WHAT IS EXPECTED: Write the listing out once more, with every line exactly as it stands.

RECORDS FOR PROCESSING:
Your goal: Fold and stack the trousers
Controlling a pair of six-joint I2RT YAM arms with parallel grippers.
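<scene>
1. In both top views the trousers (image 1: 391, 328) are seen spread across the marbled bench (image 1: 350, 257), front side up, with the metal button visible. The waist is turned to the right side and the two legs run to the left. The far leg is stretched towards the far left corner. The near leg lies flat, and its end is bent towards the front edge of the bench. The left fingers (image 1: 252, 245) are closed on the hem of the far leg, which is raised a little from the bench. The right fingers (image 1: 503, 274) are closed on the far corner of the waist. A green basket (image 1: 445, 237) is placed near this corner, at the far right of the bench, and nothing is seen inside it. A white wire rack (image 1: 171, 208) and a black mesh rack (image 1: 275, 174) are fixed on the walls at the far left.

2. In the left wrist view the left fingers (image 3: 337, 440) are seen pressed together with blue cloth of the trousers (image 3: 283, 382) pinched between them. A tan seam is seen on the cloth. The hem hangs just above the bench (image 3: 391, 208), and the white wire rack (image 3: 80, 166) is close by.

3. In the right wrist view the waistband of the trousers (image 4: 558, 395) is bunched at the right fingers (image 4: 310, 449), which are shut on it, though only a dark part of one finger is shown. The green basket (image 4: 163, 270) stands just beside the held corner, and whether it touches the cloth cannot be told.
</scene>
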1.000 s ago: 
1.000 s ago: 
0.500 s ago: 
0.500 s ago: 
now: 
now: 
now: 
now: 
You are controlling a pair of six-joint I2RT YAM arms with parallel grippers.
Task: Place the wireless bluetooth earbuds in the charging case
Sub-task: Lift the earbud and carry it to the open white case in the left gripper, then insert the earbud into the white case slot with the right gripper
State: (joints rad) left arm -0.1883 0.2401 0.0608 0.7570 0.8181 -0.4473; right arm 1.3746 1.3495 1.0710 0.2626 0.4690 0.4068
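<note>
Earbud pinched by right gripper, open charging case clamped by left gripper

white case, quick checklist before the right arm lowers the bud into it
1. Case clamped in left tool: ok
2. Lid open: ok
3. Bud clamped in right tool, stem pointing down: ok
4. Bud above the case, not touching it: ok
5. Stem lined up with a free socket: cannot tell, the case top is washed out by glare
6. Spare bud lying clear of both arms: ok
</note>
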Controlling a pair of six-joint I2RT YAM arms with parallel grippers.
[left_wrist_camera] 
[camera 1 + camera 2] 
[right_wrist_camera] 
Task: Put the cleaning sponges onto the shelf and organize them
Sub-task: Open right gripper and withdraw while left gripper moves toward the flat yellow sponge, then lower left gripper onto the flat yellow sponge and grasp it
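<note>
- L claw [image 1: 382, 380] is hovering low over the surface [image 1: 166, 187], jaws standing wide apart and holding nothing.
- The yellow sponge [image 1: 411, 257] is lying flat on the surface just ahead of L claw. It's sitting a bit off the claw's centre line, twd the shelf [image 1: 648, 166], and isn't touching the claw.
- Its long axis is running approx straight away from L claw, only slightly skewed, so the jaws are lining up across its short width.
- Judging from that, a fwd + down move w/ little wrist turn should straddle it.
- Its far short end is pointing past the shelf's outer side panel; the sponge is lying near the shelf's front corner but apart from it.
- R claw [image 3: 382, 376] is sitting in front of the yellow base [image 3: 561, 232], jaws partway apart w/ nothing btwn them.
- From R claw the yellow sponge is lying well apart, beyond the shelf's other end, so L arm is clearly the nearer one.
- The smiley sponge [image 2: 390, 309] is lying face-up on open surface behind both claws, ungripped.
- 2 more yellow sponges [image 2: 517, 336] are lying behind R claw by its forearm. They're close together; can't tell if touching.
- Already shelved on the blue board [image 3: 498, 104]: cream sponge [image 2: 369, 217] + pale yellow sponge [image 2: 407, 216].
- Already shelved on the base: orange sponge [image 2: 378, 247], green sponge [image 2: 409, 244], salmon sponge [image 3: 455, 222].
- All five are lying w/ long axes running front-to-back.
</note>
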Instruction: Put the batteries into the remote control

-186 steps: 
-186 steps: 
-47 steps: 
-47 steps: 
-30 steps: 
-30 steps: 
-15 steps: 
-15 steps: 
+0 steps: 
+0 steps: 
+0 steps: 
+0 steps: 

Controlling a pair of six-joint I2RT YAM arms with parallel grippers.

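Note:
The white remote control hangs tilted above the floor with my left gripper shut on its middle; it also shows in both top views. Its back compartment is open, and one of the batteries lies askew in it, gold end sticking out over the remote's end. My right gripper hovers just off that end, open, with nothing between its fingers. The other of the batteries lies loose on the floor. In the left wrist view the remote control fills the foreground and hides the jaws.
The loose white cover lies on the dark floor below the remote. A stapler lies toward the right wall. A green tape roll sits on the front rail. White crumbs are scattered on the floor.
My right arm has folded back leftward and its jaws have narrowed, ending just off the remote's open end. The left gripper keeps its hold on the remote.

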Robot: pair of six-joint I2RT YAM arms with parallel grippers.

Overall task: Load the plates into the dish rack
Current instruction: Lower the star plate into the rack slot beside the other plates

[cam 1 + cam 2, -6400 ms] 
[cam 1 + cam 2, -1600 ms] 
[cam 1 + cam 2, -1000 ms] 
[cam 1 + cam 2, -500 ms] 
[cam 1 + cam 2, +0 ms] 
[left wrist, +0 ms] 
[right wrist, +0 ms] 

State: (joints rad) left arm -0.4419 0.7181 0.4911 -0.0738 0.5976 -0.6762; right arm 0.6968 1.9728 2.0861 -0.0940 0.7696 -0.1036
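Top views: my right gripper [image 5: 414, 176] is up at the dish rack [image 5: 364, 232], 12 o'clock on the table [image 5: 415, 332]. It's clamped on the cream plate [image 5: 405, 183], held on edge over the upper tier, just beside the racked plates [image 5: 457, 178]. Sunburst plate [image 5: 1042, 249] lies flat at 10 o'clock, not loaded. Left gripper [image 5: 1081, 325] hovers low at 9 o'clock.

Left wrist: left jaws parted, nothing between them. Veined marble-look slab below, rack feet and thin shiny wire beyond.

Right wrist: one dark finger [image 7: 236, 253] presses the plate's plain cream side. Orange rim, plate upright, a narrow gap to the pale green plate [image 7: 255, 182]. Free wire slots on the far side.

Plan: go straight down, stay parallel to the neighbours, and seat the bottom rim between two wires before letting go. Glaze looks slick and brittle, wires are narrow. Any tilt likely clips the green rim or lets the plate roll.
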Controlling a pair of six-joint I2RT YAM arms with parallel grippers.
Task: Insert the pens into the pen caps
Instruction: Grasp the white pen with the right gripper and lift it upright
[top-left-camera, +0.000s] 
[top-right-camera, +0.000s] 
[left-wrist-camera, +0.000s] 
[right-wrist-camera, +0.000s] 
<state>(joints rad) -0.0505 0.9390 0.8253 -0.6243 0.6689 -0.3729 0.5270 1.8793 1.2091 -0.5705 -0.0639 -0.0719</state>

FINISHED TASK:
Your goal: Fold and stack the trousers
Controlling a pair of six-joint I2RT YAM arms with parallel grippers.
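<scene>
1. In both top views the trousers (image 1: 391, 328) are seen spread across the marbled bench (image 1: 350, 257), front side up, with the metal button visible. The waist is turned to the right side and the two legs run to the left. The far leg is stretched towards the far left corner. The near leg lies flat, and its end is bent towards the front edge of the bench. The left fingers (image 1: 252, 245) are closed on the hem of the far leg, which is raised a little from the bench. The right fingers (image 1: 503, 274) are closed on the far corner of the waist. A green basket (image 1: 445, 237) is placed near this corner, at the far right of the bench, and nothing is seen inside it. A white wire rack (image 1: 171, 208) and a black mesh rack (image 1: 275, 174) are fixed on the walls at the far left.

2. In the left wrist view the left fingers (image 3: 337, 440) are seen pressed together with blue cloth of the trousers (image 3: 283, 382) pinched between them. A tan seam is seen on the cloth. The hem hangs just above the bench (image 3: 391, 208), and the white wire rack (image 3: 80, 166) is close by.

3. In the right wrist view the waistband of the trousers (image 4: 558, 395) is bunched at the right fingers (image 4: 310, 449), which are shut on it, though only a dark part of one finger is shown. The green basket (image 4: 163, 270) stands just beside the held corner, and whether it touches the cloth cannot be told.
</scene>
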1.000 s ago: 
1.000 s ago: 
0.500 s ago: 
0.500 s ago: 
now: 
now: 
now: 
now: 
You are controlling a pair of six-joint I2RT YAM arms with parallel grippers.
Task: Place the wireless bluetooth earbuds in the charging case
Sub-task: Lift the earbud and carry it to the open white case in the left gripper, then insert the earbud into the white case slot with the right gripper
State: (joints rad) left arm -0.1883 0.2401 0.0608 0.7570 0.8181 -0.4473; right arm 1.3746 1.3495 1.0710 0.2626 0.4690 0.4068
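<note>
Earbud pinched by right gripper, open charging case clamped by left gripper

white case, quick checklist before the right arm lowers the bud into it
1. Case clamped in left tool: ok
2. Lid open: ok
3. Bud clamped in right tool, stem pointing down: ok
4. Bud above the case, not touching it: ok
5. Stem lined up with a free socket: cannot tell, the case top is washed out by glare
6. Spare bud lying clear of both arms: ok
</note>
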Controlling a pair of six-joint I2RT YAM arms with parallel grippers.
[left_wrist_camera] 
[camera 1 + camera 2] 
[right_wrist_camera] 
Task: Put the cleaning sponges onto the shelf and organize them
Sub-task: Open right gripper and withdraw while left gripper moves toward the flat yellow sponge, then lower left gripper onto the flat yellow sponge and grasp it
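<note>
- L claw [image 1: 382, 380] is hovering low over the surface [image 1: 166, 187], jaws standing wide apart and holding nothing.
- The yellow sponge [image 1: 411, 257] is lying flat on the surface just ahead of L claw. It's sitting a bit off the claw's centre line, twd the shelf [image 1: 648, 166], and isn't touching the claw.
- Its long axis is running approx straight away from L claw, only slightly skewed, so the jaws are lining up across its short width.
- Judging from that, a fwd + down move w/ little wrist turn should straddle it.
- Its far short end is pointing past the shelf's outer side panel; the sponge is lying near the shelf's front corner but apart from it.
- R claw [image 3: 382, 376] is sitting in front of the yellow base [image 3: 561, 232], jaws partway apart w/ nothing btwn them.
- From R claw the yellow sponge is lying well apart, beyond the shelf's other end, so L arm is clearly the nearer one.
- The smiley sponge [image 2: 390, 309] is lying face-up on open surface behind both claws, ungripped.
- 2 more yellow sponges [image 2: 517, 336] are lying behind R claw by its forearm. They're close together; can't tell if touching.
- Already shelved on the blue board [image 3: 498, 104]: cream sponge [image 2: 369, 217] + pale yellow sponge [image 2: 407, 216].
- Already shelved on the base: orange sponge [image 2: 378, 247], green sponge [image 2: 409, 244], salmon sponge [image 3: 455, 222].
- All five are lying w/ long axes running front-to-back.
</note>
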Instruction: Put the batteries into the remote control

-186 steps: 
-186 steps: 
-47 steps: 
-47 steps: 
-30 steps: 
-30 steps: 
-15 steps: 
-15 steps: 
+0 steps: 
+0 steps: 
+0 steps: 
+0 steps: 

Controlling a pair of six-joint I2RT YAM arms with parallel grippers.

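Note:
The white remote control hangs tilted above the floor with my left gripper shut on its middle; it also shows in both top views. Its back compartment is open, and one of the batteries lies askew in it, gold end sticking out over the remote's end. My right gripper hovers just off that end, open, with nothing between its fingers. The other of the batteries lies loose on the floor. In the left wrist view the remote control fills the foreground and hides the jaws.
The loose white cover lies on the dark floor below the remote. A stapler lies toward the right wall. A green tape roll sits on the front rail. White crumbs are scattered on the floor.
My right arm has folded back leftward and its jaws have narrowed, ending just off the remote's open end. The left gripper keeps its hold on the remote.
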
Robot: pair of six-joint I2RT YAM arms with parallel grippers.

Overall task: Load the plates into the dish rack
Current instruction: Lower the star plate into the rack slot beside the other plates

[cam 1 + cam 2, -6400 ms] 
[cam 1 + cam 2, -1600 ms] 
[cam 1 + cam 2, -1000 ms] 
[cam 1 + cam 2, -500 ms] 
[cam 1 + cam 2, +0 ms] 
[left wrist, +0 ms] 
[right wrist, +0 ms] 

State: (joints rad) left arm -0.4419 0.7181 0.4911 -0.0738 0.5976 -0.6762; right arm 0.6968 1.9728 2.0861 -0.0940 0.7696 -0.1036
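Top views: my right gripper [image 5: 414, 176] is up at the dish rack [image 5: 364, 232], 12 o'clock on the table [image 5: 415, 332]. It's clamped on the cream plate [image 5: 405, 183], held on edge over the upper tier, just beside the racked plates [image 5: 457, 178]. Sunburst plate [image 5: 1042, 249] lies flat at 10 o'clock, not loaded. Left gripper [image 5: 1081, 325] hovers low at 9 o'clock.

Left wrist: left jaws parted, nothing between them. Veined marble-look slab below, rack feet and thin shiny wire beyond.

Right wrist: one dark finger [image 7: 236, 253] presses the plate's plain cream side. Orange rim, plate upright, a narrow gap to the pale green plate [image 7: 255, 182]. Free wire slots on the far side.

Plan: go straight down, stay parallel to the neighbours, and seat the bottom rim between two wires before letting go. Glaze looks slick and brittle, wires are narrow. Any tilt likely clips the green rim or lets the plate roll.
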Controlling a pair of six-joint I2RT YAM arms with parallel grippers.
Task: Insert the pens into the pen caps
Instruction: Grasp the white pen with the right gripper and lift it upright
[top-left-camera, +0.000s] 
[top-right-camera, +0.000s] 
[left-wrist-camera, +0.000s] 
[right-wrist-camera, +0.000s] 
<state>(joints rad) -0.0505 0.9390 0.8253 -0.6243 0.6689 -0.3729 0.5270 1.8793 1.2091 -0.5705 -0.0639 -0.0719</state>

The output has been given in full.